* EXERCISE
Without the pictures, copy all of the data exactly.

* EXERCISE DATA
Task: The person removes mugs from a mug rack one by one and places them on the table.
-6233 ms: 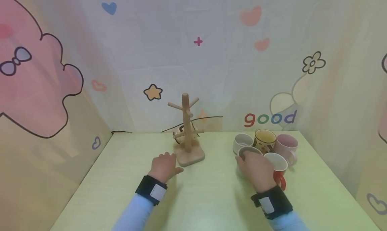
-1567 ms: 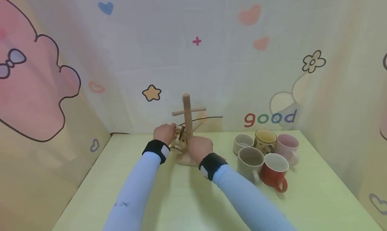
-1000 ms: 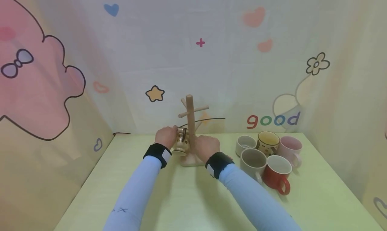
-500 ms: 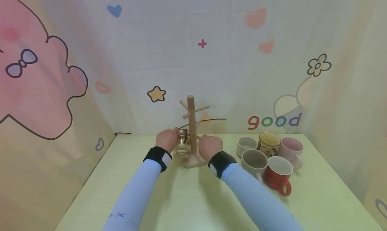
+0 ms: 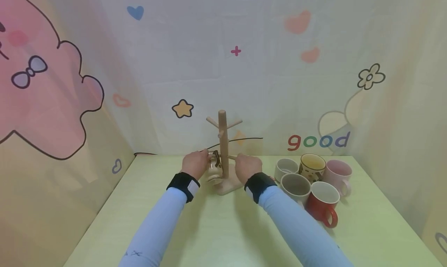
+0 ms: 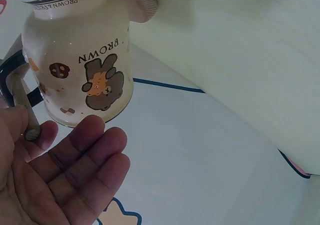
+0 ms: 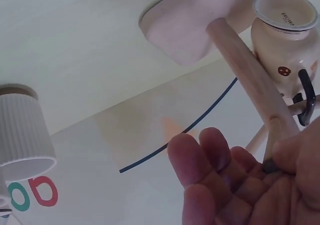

* TASK RESULT
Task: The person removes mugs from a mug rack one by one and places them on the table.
-6233 ms: 
-1567 ms: 
-1000 ms: 
-500 ms: 
+0 ms: 
+0 ms: 
+0 ms: 

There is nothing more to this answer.